A pill version of Ozempic and Wegovy, part of a new class of weight loss drugs, could soon be on the path to regulatory approval, but its manufacturer didn’t make any promises as to when it may be available on the market.
Research published Sunday (June 25) in The Lancet showed that taking a high, oral dose of semaglutide, the generic name for Ozempic and Wegovy, helped obese and overweight adults lose an average 15% of their body weight over the course of 68 weeks.
Novo Nordisk, the Danish pharmaceutical that manufactures semaglutide, plans to seek approval for an oral version of the drug in the US and Europe later this year, according to Reuters, but a launch timeline is “to be determined.” The drug is unlikely to hit markets this year, NBC reported.

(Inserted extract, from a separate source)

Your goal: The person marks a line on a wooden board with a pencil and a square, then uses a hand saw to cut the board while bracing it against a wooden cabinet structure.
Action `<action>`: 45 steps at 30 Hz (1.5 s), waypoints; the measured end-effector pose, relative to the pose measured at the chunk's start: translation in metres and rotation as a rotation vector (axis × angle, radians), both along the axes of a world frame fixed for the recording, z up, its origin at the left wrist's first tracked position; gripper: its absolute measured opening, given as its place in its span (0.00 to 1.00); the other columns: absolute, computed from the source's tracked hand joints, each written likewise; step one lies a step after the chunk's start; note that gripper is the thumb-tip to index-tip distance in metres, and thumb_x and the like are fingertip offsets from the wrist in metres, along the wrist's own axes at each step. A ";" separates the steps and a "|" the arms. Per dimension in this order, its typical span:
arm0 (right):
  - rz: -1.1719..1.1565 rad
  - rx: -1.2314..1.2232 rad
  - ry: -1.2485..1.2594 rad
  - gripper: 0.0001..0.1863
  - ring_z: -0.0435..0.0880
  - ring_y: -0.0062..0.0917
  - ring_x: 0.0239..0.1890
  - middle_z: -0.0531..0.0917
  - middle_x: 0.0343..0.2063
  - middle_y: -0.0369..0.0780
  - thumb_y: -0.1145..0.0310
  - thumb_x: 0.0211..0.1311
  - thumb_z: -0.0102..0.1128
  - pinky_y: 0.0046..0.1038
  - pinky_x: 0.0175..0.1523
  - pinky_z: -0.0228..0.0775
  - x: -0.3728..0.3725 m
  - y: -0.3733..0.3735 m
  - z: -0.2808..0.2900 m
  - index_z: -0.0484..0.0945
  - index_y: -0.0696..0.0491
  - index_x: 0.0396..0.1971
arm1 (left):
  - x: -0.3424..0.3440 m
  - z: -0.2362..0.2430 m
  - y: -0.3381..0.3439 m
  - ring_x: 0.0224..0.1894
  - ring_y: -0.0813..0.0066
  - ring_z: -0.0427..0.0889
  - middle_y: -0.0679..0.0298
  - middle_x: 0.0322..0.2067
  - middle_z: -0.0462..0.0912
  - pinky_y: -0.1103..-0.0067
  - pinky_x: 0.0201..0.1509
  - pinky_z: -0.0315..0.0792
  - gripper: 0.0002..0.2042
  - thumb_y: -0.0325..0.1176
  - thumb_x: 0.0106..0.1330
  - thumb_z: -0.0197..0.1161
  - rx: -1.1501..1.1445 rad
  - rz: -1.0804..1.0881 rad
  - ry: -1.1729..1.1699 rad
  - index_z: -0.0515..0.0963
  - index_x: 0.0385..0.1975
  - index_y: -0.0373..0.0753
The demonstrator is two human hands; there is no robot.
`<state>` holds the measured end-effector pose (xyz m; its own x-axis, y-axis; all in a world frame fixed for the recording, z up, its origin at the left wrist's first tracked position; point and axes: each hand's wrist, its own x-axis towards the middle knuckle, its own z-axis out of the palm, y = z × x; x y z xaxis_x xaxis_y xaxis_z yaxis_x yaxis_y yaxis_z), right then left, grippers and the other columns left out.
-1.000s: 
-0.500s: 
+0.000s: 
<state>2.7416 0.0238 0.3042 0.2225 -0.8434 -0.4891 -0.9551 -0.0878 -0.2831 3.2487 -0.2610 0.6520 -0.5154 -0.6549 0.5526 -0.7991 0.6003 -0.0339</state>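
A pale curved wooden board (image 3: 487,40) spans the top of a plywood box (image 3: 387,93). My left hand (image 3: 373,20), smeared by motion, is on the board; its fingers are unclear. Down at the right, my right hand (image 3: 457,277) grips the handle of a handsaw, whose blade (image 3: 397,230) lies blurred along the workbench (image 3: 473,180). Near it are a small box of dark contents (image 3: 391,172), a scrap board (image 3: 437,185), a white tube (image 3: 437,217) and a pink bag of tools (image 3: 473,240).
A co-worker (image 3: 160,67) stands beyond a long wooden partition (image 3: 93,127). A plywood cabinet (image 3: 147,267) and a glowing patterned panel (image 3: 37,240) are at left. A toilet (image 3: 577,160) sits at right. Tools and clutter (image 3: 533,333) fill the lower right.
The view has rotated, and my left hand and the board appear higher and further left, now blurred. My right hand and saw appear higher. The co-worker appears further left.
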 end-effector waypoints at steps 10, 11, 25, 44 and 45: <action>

Wegovy and Ozempic are already prescribed for weight loss and diabetes, but in the form of injections. A pill version of the drug, which can yield similar results to the injections, might broaden the number of individuals interested in taking the semaglutide.
“I suspect there are a lot of people that are not using these treatments because it requires an injection,” said Dr. Robert Gabbay, chief scientific and medical officer at the American Diabetes Association, to the New York Times. Having another option for consumers would be “big,” according to Gabbay.
Oral semaglutide is already approved to treat Type 2 diabetes, sold under the name Rybelsus with a maximum dose of 14 mg. The clinical trial testing oral semaglutide for weight loss used a much higher dose of 50 mg.
The craze around the “miracle” power of Ozempic as a weight loss drug has fueled both a drug shortage, and the rise of copycats. Last week, Novo Nordisk announced it filed multiple lawsuits against a number of medical and wellness clinics in the US for allegedly selling counterfeit semaglutide. Meanwhile, the European Medicines Agency raised a safety signal (pdf) in May, announcing its scrutiny of semaglutide and its potential link to thyroid cancer.